▶ [Exercise]: Scan the material below for lines with the word "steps" and report how many there are, with nothing added.

▶ [Information supplied]:
=====

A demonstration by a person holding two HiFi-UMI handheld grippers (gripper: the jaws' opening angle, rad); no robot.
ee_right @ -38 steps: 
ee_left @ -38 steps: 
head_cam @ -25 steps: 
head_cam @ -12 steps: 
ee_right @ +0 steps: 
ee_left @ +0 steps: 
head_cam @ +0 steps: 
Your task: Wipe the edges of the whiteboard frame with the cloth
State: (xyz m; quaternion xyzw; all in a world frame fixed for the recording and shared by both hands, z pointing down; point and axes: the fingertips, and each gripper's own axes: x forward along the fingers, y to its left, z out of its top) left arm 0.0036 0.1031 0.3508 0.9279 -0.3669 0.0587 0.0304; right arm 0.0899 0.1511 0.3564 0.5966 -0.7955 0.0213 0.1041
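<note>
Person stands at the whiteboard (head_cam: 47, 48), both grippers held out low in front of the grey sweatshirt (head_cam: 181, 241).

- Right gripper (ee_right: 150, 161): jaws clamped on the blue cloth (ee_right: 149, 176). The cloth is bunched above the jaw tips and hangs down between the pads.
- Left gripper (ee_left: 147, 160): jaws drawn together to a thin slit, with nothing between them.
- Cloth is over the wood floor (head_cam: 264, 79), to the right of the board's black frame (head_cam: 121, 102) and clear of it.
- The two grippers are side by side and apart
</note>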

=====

▶ [Your solution]: 7